[Records drawn from a dataset]
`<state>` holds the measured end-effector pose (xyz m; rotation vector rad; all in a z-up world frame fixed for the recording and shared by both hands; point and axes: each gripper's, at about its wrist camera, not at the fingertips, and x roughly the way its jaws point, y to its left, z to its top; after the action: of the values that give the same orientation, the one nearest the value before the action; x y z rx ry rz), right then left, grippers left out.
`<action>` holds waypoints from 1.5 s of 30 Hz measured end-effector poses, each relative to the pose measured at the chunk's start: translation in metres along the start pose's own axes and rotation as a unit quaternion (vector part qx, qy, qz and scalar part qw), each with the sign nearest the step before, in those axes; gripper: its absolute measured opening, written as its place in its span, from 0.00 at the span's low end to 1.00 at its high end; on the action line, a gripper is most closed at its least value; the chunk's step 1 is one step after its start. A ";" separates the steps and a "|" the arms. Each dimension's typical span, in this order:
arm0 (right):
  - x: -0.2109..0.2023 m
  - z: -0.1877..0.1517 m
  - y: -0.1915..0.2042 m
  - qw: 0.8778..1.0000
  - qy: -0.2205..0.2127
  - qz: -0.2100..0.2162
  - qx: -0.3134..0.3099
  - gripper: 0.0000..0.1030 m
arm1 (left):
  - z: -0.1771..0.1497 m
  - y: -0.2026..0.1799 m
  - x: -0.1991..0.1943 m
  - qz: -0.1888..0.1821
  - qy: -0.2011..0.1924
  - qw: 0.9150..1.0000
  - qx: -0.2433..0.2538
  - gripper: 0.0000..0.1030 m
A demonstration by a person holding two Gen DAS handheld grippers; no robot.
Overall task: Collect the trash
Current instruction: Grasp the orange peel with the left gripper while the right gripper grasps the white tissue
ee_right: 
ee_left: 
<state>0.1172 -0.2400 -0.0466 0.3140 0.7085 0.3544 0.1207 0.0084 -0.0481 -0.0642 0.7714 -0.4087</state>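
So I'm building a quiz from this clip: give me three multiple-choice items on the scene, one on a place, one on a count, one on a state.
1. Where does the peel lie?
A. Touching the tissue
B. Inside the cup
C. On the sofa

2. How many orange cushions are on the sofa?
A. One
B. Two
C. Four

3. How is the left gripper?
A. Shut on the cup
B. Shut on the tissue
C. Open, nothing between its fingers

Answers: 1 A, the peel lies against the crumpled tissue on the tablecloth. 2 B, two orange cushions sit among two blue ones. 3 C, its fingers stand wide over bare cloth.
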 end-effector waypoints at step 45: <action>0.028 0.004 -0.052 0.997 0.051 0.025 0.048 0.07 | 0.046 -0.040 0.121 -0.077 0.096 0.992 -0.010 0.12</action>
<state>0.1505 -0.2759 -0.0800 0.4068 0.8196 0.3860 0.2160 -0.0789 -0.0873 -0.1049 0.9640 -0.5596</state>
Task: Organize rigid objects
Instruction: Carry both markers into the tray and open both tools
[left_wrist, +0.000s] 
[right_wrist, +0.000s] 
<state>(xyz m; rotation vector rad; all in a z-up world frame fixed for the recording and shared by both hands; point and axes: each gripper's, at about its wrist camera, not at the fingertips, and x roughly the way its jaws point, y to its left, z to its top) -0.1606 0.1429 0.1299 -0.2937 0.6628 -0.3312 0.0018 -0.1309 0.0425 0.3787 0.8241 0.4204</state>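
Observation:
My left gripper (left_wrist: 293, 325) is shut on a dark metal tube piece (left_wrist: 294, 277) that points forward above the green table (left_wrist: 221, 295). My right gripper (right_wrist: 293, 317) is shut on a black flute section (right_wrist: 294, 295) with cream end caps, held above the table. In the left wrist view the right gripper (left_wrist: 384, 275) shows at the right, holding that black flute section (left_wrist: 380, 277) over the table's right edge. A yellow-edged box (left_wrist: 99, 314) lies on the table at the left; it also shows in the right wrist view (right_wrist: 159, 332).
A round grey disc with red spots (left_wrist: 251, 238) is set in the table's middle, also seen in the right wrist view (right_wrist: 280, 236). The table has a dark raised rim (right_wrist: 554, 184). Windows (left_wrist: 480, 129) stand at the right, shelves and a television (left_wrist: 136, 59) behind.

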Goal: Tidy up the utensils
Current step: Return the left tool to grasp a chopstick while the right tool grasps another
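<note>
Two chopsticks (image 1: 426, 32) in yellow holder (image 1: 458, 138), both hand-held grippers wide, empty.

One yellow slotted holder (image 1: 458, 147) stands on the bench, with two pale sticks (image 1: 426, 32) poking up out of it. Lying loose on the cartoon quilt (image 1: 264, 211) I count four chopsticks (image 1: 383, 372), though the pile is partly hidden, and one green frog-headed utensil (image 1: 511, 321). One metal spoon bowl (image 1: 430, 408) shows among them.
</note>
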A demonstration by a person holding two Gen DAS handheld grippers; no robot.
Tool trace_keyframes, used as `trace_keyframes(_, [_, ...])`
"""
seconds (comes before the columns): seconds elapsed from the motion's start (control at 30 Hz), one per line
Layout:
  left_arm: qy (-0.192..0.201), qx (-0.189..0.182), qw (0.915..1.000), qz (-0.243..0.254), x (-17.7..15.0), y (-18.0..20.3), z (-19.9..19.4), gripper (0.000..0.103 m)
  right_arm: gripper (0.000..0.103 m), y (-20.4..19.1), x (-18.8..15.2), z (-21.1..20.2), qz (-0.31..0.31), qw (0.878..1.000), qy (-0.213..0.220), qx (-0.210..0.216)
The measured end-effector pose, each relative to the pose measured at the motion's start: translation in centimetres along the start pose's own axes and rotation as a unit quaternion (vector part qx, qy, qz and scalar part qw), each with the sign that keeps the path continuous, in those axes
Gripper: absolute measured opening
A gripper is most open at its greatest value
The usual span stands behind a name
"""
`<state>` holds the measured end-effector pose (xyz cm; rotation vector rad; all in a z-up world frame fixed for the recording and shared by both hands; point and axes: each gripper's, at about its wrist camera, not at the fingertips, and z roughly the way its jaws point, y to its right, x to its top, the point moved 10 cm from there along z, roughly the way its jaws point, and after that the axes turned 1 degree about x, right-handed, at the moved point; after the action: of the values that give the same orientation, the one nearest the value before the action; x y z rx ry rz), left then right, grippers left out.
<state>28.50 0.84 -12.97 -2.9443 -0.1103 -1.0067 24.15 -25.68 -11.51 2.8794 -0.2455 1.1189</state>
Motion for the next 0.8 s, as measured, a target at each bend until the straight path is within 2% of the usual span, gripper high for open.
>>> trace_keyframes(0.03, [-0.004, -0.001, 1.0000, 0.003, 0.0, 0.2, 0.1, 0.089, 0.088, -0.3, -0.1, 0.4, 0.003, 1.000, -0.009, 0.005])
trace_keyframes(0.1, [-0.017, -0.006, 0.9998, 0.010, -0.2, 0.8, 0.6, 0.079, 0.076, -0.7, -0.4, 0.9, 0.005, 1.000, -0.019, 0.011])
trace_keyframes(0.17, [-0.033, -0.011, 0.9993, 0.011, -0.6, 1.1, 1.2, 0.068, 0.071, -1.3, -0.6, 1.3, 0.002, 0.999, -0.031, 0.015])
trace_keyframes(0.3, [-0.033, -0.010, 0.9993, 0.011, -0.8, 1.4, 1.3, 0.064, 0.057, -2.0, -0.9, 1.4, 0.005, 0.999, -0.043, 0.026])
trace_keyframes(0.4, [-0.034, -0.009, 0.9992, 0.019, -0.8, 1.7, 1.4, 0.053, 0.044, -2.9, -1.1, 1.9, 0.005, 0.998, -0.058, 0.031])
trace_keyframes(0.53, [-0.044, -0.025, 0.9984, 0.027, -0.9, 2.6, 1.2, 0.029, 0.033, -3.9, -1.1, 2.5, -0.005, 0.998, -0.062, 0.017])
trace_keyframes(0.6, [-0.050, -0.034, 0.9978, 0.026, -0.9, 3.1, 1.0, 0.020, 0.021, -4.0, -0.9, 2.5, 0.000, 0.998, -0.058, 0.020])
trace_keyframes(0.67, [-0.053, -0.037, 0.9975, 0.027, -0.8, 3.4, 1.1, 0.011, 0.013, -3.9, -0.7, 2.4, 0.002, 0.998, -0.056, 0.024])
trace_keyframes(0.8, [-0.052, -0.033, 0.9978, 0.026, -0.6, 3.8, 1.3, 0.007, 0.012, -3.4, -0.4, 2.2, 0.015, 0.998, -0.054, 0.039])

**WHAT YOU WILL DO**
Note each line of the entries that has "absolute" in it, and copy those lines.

**RESPONSE AREA**
`<action>` holds waypoints from 1.5 s of 30 Hz measured end-effector poses, each relative to the pose measured at the chunk's start: translation in metres along the start pose's own axes and rotation as a unit quaternion (vector part qx, qy, qz and scalar part qw), each with the sign nearest the step before, in those axes; gripper: its absolute measured opening, written as its place in its span, from 0.00 at the span's low end to 1.00 at its high end; on the action line, a gripper is most closed at its least value; the chunk's step 1 is one step after its start. A ";" separates the steps and a "|" the arms. Each dimension's typical span, in this order:
Gripper: absolute measured opening

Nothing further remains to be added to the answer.